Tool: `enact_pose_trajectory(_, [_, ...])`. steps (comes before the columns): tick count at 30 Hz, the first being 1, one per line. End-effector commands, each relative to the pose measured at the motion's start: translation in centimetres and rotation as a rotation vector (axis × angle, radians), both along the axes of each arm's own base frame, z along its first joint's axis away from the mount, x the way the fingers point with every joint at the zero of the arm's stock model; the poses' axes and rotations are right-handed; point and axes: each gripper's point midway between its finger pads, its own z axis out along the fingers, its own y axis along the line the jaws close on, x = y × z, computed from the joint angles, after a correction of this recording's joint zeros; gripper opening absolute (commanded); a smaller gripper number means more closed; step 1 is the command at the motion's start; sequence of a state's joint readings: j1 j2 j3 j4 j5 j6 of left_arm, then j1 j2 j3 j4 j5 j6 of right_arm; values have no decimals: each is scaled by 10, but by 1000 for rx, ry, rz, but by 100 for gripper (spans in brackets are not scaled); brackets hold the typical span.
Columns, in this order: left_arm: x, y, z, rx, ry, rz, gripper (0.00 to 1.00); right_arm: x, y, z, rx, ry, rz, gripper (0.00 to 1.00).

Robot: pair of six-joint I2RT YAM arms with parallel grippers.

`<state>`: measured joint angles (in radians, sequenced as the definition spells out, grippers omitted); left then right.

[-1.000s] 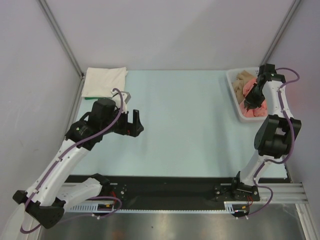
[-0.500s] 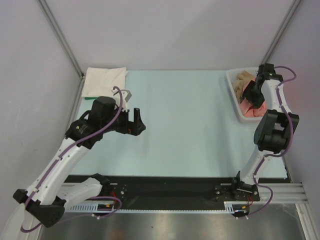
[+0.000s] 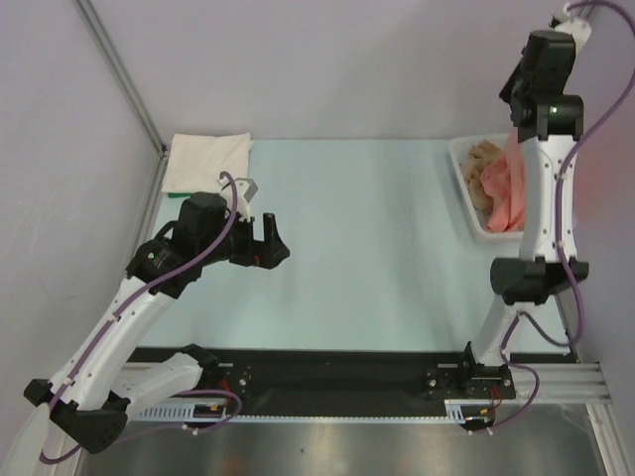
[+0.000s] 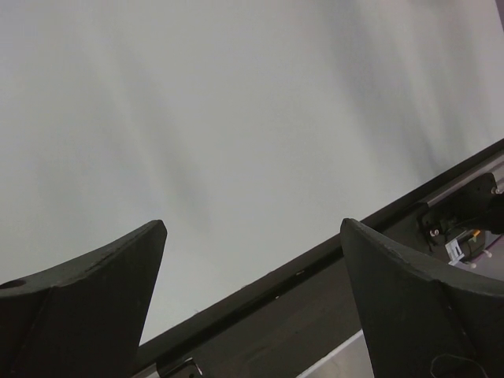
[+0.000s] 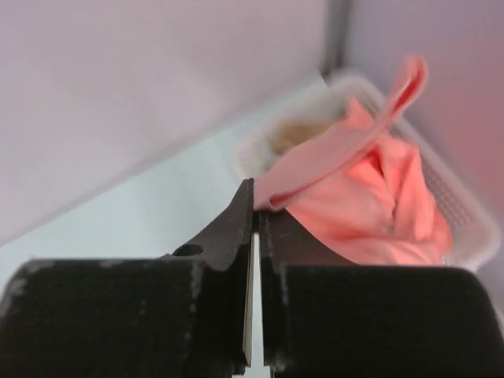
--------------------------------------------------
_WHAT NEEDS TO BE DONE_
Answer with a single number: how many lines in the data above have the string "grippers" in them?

_REPLY TO THE TASK_
2